Member of parliament, Lok Sabha
- Constituency: Gwalior

Personal details
- Born: 27 March 1953 (age 73) Gwalior, Madhya Pradesh
- Party: INC
- Spouse: Kalavati
- Children: 3 sons Udayveer singh, Jaiveer Singh and Dharamveer singh and 1 daughter Rekha Singh.

= Ramsevak Singh (Babuji) =

Indian politician

Ramsevak Singh (born 27 March 1953) is an Indian politician and is a member of the Indian National Congress (INC) political party.
He was a member of the 14th Lok Sabha of India, where he represented the Gwalior constituency of Madhya Pradesh.

==Expulsion==

In the sting Operation Duryodhana by the Noida based media firm Cobrapost, aired 12 December 2005 on the Indian Hindi news TV Channel Aaj Tak, Ramsevak Singh was caught on video accepting bribes of Rs. 50,000
for fielding fictitious questions in parliament.

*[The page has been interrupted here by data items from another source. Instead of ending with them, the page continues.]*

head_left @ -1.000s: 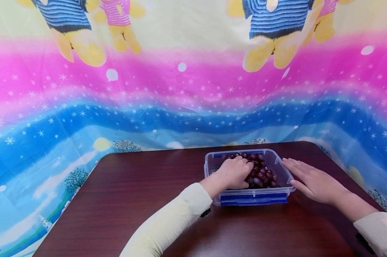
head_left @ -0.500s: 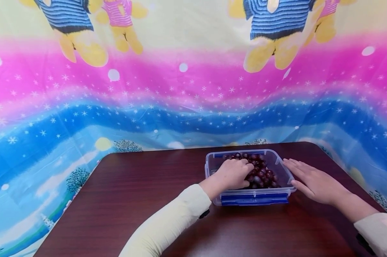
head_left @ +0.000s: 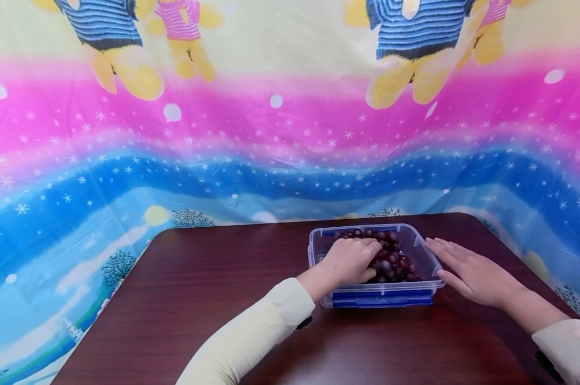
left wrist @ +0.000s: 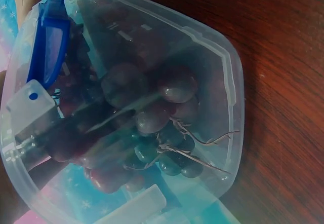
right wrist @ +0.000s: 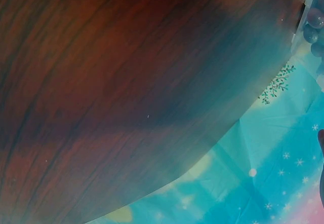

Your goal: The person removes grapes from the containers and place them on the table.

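In the head view, a clear plastic food box (head_left: 319, 247) with blue latches stands on the table and holds dark red grapes (head_left: 391, 262). My left hand (head_left: 350, 261) reaches over the box's left side, fingers curled down around grapes; the fingertips are hidden among them. My right hand (head_left: 473, 272) lies along the box's right rim with straight fingers, touching it near the corner. Seen from the left wrist, grapes (left wrist: 152, 117) and thin brown stems (left wrist: 197, 138) show within the box. At the right wrist view's edge, only a few grapes (right wrist: 315, 19) appear.
The dark wooden table (head_left: 213, 299) extends to the left and in front of the box. A patterned cloth (head_left: 271, 133) with snowflakes and bears hangs behind the table and at both sides. A blue latch (left wrist: 50, 46) projects from the box's edge.
The left hand has stayed at the grapes with only a very slight shift. The right hand remains at the box's rim. The whole view has drifted slightly to the right.
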### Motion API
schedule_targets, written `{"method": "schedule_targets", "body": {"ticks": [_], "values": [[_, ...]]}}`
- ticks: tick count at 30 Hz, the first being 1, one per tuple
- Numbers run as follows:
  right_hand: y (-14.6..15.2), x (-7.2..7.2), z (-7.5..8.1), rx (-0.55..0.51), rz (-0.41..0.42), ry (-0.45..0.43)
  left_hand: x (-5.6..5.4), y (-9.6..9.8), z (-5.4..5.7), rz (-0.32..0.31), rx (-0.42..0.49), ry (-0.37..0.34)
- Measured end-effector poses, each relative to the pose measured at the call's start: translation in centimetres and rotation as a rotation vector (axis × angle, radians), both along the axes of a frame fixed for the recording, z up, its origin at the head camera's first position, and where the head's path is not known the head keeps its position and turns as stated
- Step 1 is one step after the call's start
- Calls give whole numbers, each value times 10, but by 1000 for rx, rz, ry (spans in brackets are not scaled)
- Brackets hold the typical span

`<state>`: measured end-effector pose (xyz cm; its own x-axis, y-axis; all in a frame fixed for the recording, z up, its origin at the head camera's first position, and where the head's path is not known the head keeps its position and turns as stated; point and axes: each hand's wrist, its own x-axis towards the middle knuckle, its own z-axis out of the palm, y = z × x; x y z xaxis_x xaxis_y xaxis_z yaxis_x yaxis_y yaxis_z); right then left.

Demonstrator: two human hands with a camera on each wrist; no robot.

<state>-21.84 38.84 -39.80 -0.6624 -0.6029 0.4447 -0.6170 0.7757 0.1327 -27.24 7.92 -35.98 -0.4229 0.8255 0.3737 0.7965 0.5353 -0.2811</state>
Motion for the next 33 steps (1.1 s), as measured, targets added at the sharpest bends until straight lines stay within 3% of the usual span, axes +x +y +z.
{"method": "schedule_targets", "body": {"ticks": [9, 18, 33], "values": [[0, 0, -1, -2, -4, -3, 3, -2, 2, -28, 120, 48], [-1, 0, 0, -6, -15, -5, 4, -5, 8, -82, 209, 172], [1, 0, -1, -5, -51, -23, 4, -10, 14, -134, 163, 525]]}}
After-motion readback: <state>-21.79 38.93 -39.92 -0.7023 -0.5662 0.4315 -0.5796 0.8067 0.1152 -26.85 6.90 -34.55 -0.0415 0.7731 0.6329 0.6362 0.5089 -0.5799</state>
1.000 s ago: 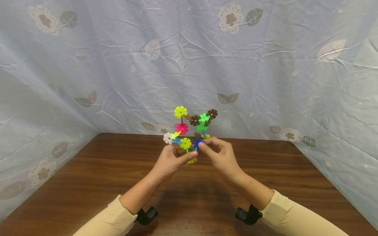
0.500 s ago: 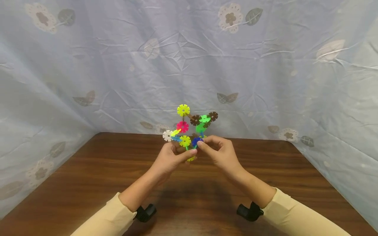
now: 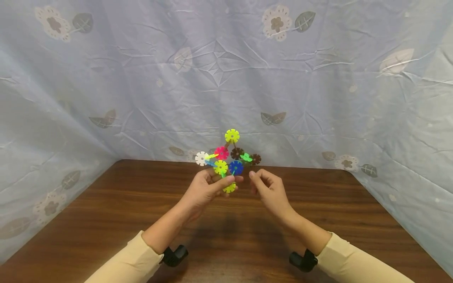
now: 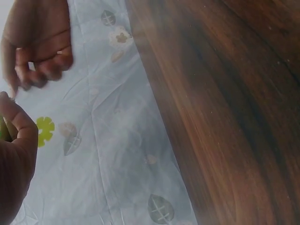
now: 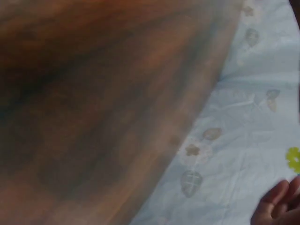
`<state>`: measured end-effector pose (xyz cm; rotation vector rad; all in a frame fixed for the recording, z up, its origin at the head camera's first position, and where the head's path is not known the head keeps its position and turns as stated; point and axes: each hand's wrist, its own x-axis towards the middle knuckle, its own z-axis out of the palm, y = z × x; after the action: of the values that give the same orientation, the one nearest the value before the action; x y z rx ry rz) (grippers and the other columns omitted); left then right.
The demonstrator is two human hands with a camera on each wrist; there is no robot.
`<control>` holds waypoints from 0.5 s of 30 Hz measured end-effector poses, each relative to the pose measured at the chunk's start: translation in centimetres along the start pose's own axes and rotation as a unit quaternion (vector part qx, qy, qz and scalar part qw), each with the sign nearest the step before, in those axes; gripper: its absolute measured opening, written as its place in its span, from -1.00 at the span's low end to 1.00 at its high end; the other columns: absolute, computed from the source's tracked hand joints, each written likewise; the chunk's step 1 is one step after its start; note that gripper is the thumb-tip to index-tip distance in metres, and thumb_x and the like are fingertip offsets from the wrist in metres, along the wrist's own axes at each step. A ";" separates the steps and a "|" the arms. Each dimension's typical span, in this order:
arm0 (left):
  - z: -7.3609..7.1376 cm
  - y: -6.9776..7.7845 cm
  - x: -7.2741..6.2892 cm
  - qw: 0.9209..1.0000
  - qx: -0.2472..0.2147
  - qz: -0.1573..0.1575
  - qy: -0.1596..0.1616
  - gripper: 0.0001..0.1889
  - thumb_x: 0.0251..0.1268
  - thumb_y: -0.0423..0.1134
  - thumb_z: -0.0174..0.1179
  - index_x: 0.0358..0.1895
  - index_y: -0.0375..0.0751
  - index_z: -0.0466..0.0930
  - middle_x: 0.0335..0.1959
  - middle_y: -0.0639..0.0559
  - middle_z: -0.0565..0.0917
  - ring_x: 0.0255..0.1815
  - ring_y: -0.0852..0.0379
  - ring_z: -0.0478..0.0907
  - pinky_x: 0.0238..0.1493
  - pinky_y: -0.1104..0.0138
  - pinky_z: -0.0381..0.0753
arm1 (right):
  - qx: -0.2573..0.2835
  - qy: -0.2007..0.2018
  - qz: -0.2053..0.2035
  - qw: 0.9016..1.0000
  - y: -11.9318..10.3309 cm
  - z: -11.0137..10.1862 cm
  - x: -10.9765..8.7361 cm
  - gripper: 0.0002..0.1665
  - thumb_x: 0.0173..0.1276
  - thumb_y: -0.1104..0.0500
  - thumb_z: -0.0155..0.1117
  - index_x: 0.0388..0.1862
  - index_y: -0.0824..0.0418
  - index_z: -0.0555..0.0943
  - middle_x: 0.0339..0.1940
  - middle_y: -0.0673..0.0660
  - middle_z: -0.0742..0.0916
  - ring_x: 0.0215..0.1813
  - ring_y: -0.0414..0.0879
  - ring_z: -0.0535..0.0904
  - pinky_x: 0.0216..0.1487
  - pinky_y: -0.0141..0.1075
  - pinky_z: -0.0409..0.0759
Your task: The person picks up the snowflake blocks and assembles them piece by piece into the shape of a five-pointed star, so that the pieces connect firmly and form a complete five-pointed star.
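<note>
My left hand (image 3: 209, 190) pinches the lower part of a linked chain of notched snowflake discs, held up over the table. A blue disc (image 3: 236, 168) and a yellow-green disc (image 3: 221, 167) stand just above the thumb. Higher up are a pink disc (image 3: 221, 153), a white disc (image 3: 201, 158), brown discs (image 3: 237, 153) and a yellow disc (image 3: 232, 136) at the top. My right hand (image 3: 270, 192) is just right of the chain, fingers loosely curled, nothing seen in it. The left wrist view shows the right hand (image 4: 42, 44) apart from the left hand (image 4: 16, 154).
Below the hands is a dark wooden table (image 3: 226, 236). A pale curtain (image 3: 226, 78) with leaf and flower prints hangs behind it and along both sides. Black camera mounts (image 3: 175, 255) sit under the forearms, close above the table.
My right hand has let go of the blue disc and drawn back slightly rightward. The chain has turned: its yellow top has shifted right and the brown discs at the right have dropped lower.
</note>
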<state>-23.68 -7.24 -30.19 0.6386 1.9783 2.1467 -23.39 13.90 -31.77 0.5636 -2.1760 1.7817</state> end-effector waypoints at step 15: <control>0.3 -0.1 -0.3 0.996 -0.075 -0.014 -0.040 -0.65 0.59 -0.21 0.18 0.25 -0.36 0.59 -0.07 0.12 0.86 -0.03 0.20 0.75 -0.04 0.33 0.70 | 0.197 -0.180 0.119 0.956 1.5 0.3 0.8 -0.28 0.51 0.35 0.09 0.60 0.25 0.17 0.23 0.05 0.61 0.13 -0.22 0.64 0.37 -0.22 0.64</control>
<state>-23.33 -7.08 -30.30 0.6555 1.7568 2.1904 -24.79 13.75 -32.81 0.7942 -2.1926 2.4399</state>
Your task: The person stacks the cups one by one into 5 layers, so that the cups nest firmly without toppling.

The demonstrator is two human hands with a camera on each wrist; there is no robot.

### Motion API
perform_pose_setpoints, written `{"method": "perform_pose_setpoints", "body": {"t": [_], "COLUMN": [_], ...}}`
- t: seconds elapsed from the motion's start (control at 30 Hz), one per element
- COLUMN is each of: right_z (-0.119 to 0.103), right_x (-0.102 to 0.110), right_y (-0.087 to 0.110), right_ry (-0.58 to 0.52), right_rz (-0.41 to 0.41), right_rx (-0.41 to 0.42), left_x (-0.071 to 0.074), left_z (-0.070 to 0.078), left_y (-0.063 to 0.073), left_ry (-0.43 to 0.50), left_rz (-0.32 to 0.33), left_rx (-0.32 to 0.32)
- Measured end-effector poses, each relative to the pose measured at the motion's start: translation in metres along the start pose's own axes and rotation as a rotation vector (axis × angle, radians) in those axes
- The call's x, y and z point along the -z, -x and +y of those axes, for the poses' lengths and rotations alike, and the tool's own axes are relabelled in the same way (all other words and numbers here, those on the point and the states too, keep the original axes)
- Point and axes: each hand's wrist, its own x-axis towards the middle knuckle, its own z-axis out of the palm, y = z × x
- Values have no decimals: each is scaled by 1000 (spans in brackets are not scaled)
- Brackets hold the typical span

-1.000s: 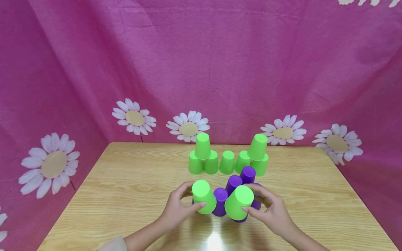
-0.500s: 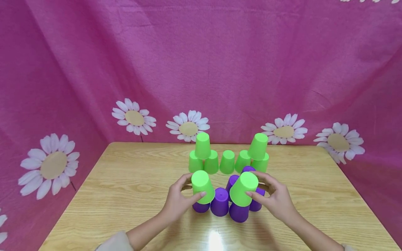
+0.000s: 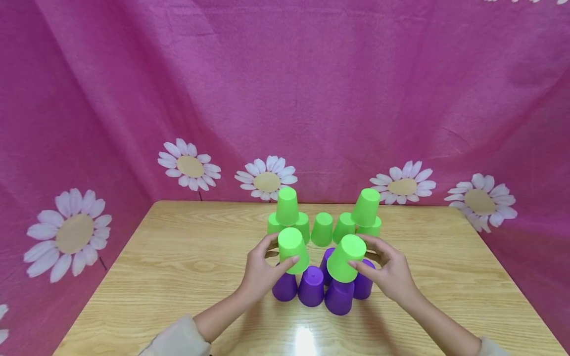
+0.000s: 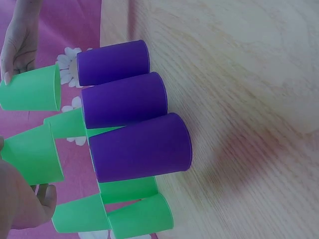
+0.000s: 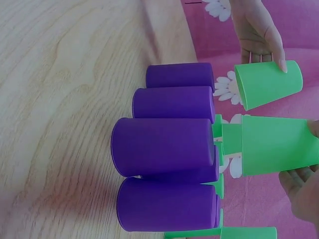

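Observation:
My left hand (image 3: 262, 269) grips an upside-down green cup (image 3: 294, 251) by its sides, thumb in front. On the other side, my right hand (image 3: 394, 272) holds a second green cup (image 3: 348, 257), slightly tilted, in the same kind of grip. Both cups hang in the air above several upside-down purple cups, among them a left one (image 3: 285, 288), a middle one (image 3: 311, 287) and a front right one (image 3: 340, 299). In the right wrist view the right hand's green cup (image 5: 279, 145) is apart from the purple cups (image 5: 164, 147). Raised cups partly hide the rear purple ones.
Behind stands a row of green cups (image 3: 322, 230), upside down on the wooden table (image 3: 191, 252). One green cup (image 3: 287, 206) tops the left pair and another (image 3: 367, 207) tops the right pair. A pink cloth (image 3: 294, 99) with daisies hangs behind the table.
Both hands have lifted their green cups higher and farther from me. The right one also shifted slightly right. The front purple cups now show more fully beneath them.

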Motion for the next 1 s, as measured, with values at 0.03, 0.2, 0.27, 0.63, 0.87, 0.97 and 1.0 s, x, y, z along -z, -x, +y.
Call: {"method": "perform_pose_setpoints", "body": {"t": [0.03, 0.2, 0.27, 0.63, 0.87, 0.97, 1.0], "right_z": [1, 4, 6, 13, 19, 22, 23], "right_x": [0, -1, -1, -5, -6, -7, -7], "right_y": [-1, -5, -7, -15, -25, -31, -32], "right_ry": [-1, 23, 32, 75, 132, 136, 132], "right_rz": [2, 13, 17, 71, 103, 121, 127], "right_rx": [-1, -29, -36, -108, -135, -147, -159], "left_x": [-1, -3, -4, -12, -20, -26, -28], "left_z": [0, 0, 0, 0, 0, -1, -1], "left_y": [-1, -7, -10, -25, -35, -39, -41], "left_ry": [4, 11, 17, 10, 58, 67, 73], "left_rz": [4, 19, 24, 72, 101, 116, 123], "left_rx": [0, 5, 7, 13, 12, -10, -11]}}
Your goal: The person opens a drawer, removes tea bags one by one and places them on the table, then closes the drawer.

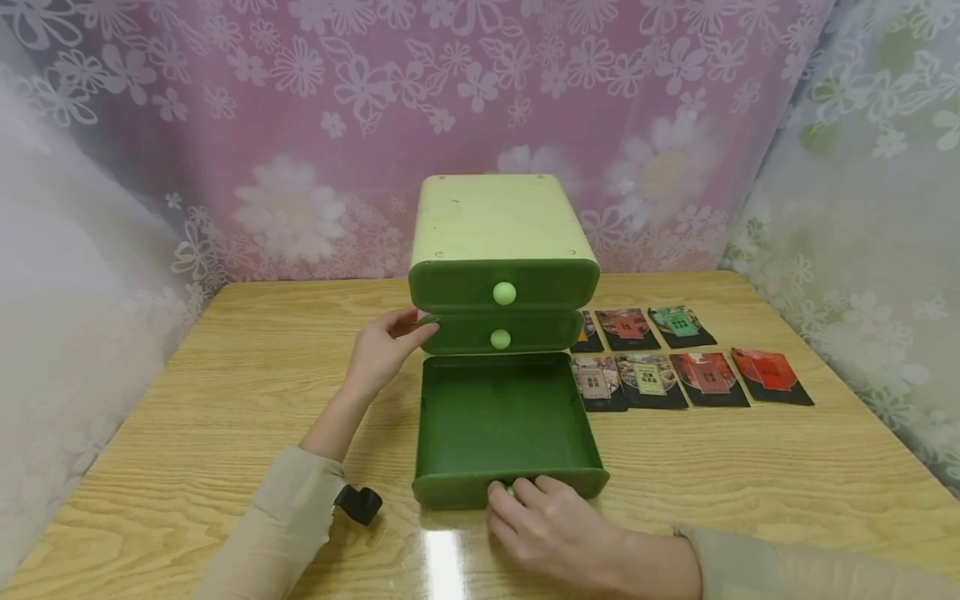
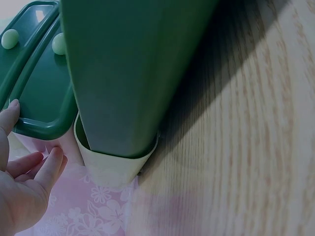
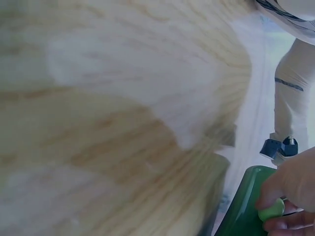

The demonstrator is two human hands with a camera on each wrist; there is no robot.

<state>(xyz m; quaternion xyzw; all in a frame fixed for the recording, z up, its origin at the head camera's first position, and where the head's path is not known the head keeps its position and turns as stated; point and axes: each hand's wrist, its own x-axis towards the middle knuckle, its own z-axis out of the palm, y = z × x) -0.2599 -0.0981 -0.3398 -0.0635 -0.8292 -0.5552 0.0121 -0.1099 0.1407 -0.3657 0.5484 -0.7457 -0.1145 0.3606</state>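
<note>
A small cabinet (image 1: 495, 218) with a pale yellow-green shell and dark green drawers stands on the table. Its bottom drawer (image 1: 510, 425) is pulled far out, and nothing shows inside. At that drawer's front, my right hand (image 1: 555, 529) pinches the round light green knob (image 3: 271, 210) between thumb and fingers. My left hand (image 1: 378, 354) touches the cabinet's left edge beside the middle drawer (image 1: 465, 333). In the left wrist view its thumb (image 2: 11, 114) lies against that drawer's front, the fingers extended along the side. The top drawer (image 1: 457, 285) is closed.
Several flat packets (image 1: 648, 380) with black, red and green printing lie in two rows right of the cabinet, one partly hidden by it. A black device (image 1: 358, 504) sits at my left cuff. Flowered curtains (image 1: 300, 150) hang behind and beside the wooden table (image 1: 247, 375).
</note>
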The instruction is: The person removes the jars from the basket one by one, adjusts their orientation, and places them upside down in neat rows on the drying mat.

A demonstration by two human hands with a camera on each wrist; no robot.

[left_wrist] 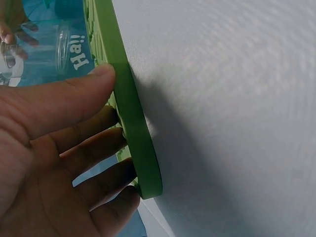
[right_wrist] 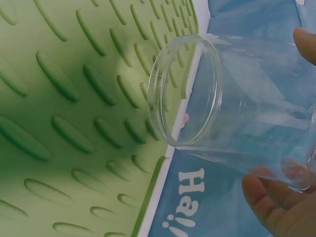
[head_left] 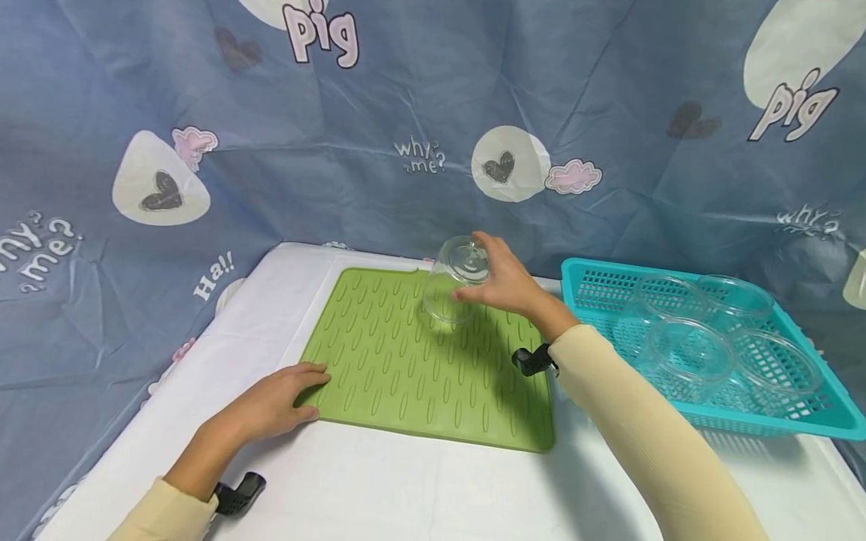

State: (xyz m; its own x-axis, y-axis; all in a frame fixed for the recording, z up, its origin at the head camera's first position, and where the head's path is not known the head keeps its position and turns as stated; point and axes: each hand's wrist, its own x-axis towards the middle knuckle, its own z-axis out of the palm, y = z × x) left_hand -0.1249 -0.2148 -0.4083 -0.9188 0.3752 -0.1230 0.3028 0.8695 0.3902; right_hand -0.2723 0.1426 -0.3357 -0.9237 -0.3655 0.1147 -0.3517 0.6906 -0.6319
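Observation:
My right hand [head_left: 504, 278] grips a clear see-through cup [head_left: 443, 289] near its base, over the back part of a green ridged mat [head_left: 406, 361]. The cup is upside down and a little tilted, its wide rim towards the mat. In the right wrist view a gap seems to show between the cup's rim [right_wrist: 185, 91] and the ridges, with fingers [right_wrist: 264, 200] and thumb on opposite sides of the cup. My left hand [head_left: 271, 402] rests at the mat's front left corner, its fingers relaxed. The left wrist view shows thumb and fingertips touching the mat's edge [left_wrist: 136, 133].
A turquoise basket [head_left: 683, 415] stands to the right of the mat, with several clear round-rimmed cups [head_left: 690, 349] inside. White cloth [head_left: 406, 488] covers the table. A blue printed sheet [head_left: 379, 203] hangs behind it and along the left side.

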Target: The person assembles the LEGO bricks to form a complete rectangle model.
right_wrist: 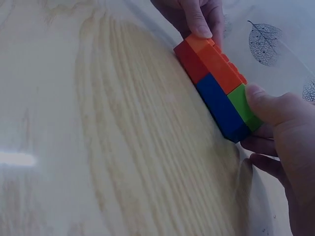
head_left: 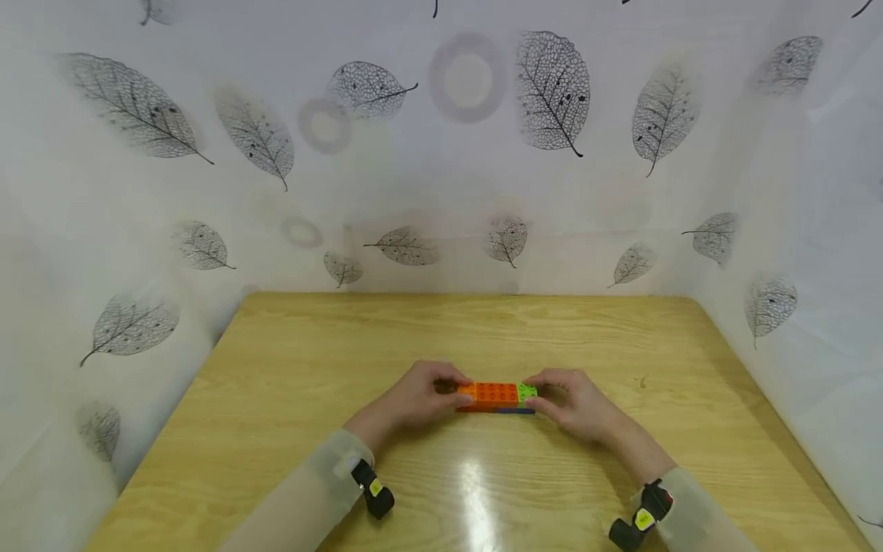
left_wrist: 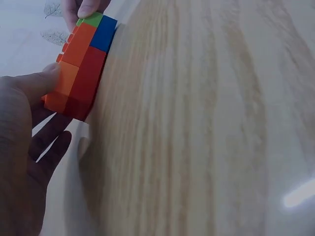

On 23 December 2005 a Special Committee of the Lok Sabha found him guilty of contempt of the House and following a motion calling for the expulsion of all 11 MPs caught in the sting, he was expelled from Parliament.

Political career.

He defeated Jaibhan singh pawaiya in 2004 elections by a margin of 35000 votes and was the MP of gwalior district which was dominated by BJP with all the 8 legislative assembly seats.
Since Madhav rao scindia no congress MP could win gwalior parliamentary seat but Ramsevak singh defeated Jaibhan singh pawaiya who chased away Madhav rao scindia from gwalior seat.
Since his expulsion the BJP still dominates in gwalior province.